* **ASSIGNMENT**: Would you repeat exactly the part of the listing below that runs from the line containing "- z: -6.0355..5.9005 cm" down to the line containing "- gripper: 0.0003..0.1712", inclusive, and nothing else?

►

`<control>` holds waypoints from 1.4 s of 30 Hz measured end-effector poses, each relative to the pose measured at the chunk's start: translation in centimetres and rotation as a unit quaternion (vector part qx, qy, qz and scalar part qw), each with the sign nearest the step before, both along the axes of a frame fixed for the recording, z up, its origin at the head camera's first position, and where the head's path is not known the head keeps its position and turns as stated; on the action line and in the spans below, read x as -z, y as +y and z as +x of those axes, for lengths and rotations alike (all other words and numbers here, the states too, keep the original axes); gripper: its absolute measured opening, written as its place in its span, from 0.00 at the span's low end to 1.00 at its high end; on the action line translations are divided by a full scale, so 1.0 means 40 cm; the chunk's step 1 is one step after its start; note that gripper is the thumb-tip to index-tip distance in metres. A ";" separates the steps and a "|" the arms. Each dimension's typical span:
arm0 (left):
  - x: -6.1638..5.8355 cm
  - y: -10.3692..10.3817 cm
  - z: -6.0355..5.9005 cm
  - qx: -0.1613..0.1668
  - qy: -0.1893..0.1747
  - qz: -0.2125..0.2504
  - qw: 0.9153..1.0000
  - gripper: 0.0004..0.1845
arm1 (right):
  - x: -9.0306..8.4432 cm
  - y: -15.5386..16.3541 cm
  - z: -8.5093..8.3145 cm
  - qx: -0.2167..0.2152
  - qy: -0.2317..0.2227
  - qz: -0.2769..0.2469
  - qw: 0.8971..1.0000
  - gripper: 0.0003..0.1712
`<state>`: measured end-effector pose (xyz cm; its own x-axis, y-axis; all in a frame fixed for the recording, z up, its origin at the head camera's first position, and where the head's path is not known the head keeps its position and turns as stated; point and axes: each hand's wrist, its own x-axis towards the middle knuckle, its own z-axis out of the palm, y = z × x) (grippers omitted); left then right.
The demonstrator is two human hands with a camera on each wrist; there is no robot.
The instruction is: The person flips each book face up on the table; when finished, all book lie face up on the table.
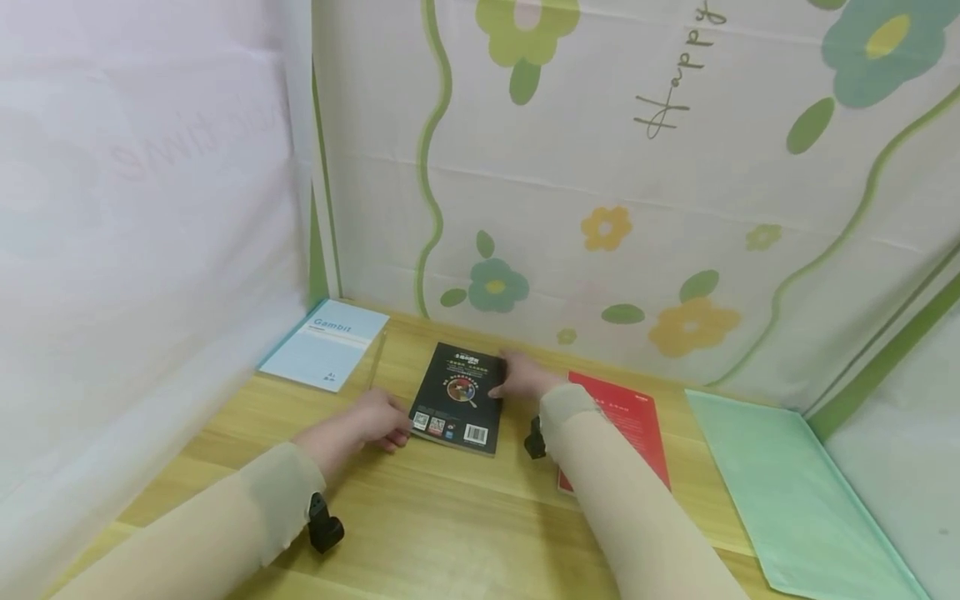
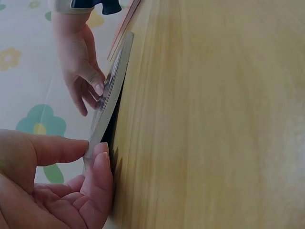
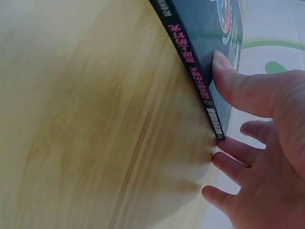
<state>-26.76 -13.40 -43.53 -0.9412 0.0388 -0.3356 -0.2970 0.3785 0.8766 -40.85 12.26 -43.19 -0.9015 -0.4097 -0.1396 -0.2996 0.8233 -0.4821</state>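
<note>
A black paperback (image 1: 457, 398) lies back cover up in the middle of the wooden table (image 1: 420, 517). My left hand (image 1: 392, 427) pinches its near left corner; in the left wrist view the thumb (image 2: 57, 149) lies on top and a finger (image 2: 102, 168) sits under the edge, which is raised slightly off the wood. My right hand (image 1: 512, 379) grips the far right corner. In the right wrist view its thumb (image 3: 228, 78) presses on the cover (image 3: 209, 43) and its fingers (image 3: 234, 152) curl past the corner.
A red book (image 1: 626, 417) lies right of the black one, partly under my right forearm. A light blue "Gambit" booklet (image 1: 326, 342) sits at the back left and a green folder (image 1: 795, 492) at the right. Floral cloth walls (image 1: 600, 167) close in the back and sides.
</note>
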 end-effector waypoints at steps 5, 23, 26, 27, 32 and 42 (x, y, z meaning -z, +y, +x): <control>-0.007 0.004 0.004 -0.001 0.012 -0.005 1.000 0.10 | -0.015 0.000 0.004 0.004 -0.003 -0.022 1.000 0.56; -0.010 0.006 0.010 -0.003 0.015 0.011 1.000 0.12 | -0.044 0.021 0.004 0.061 -0.015 -0.156 0.986 0.26; -0.005 -0.002 0.011 0.000 0.015 0.027 1.000 0.12 | -0.039 0.030 -0.001 0.097 -0.019 -0.182 0.978 0.24; -0.005 -0.005 0.011 0.000 0.015 0.033 0.999 0.12 | -0.037 0.034 -0.004 0.110 -0.027 -0.200 0.973 0.23; -0.008 -0.010 0.012 -0.002 0.011 0.046 0.999 0.12 | -0.028 0.040 -0.008 0.149 -0.073 -0.307 0.937 0.21; -0.028 0.002 0.031 -0.001 0.012 0.041 0.999 0.14 | -0.033 0.037 0.000 0.181 -0.094 -0.372 0.905 0.14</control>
<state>-25.54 -13.32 -42.42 -0.9490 0.0628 -0.3090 -0.2767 0.3040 0.9116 -40.85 13.75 -41.89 -0.9844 -0.1363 -0.1113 0.0701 0.2768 -0.9584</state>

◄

* **OUTPUT**:
  - z: -6.0355..5.9005 cm
  - qx: -0.1613..0.1668
  - qy: -0.1893..0.1747
  - qz: -0.2125..0.2504
  - qw: 0.9153..1.0000
  - gripper: 0.0004..0.1845
arm1 (right):
  - x: -9.0306..8.4432 cm
  - y: -15.5386..16.3541 cm
  - z: -8.5093..8.3145 cm
  - qx: -0.2167..0.2152
  - qy: -0.2317..0.2227
  - qz: -0.2769..0.2469
  - qw: 0.8971..1.0000
  - gripper: 0.0003..0.1712

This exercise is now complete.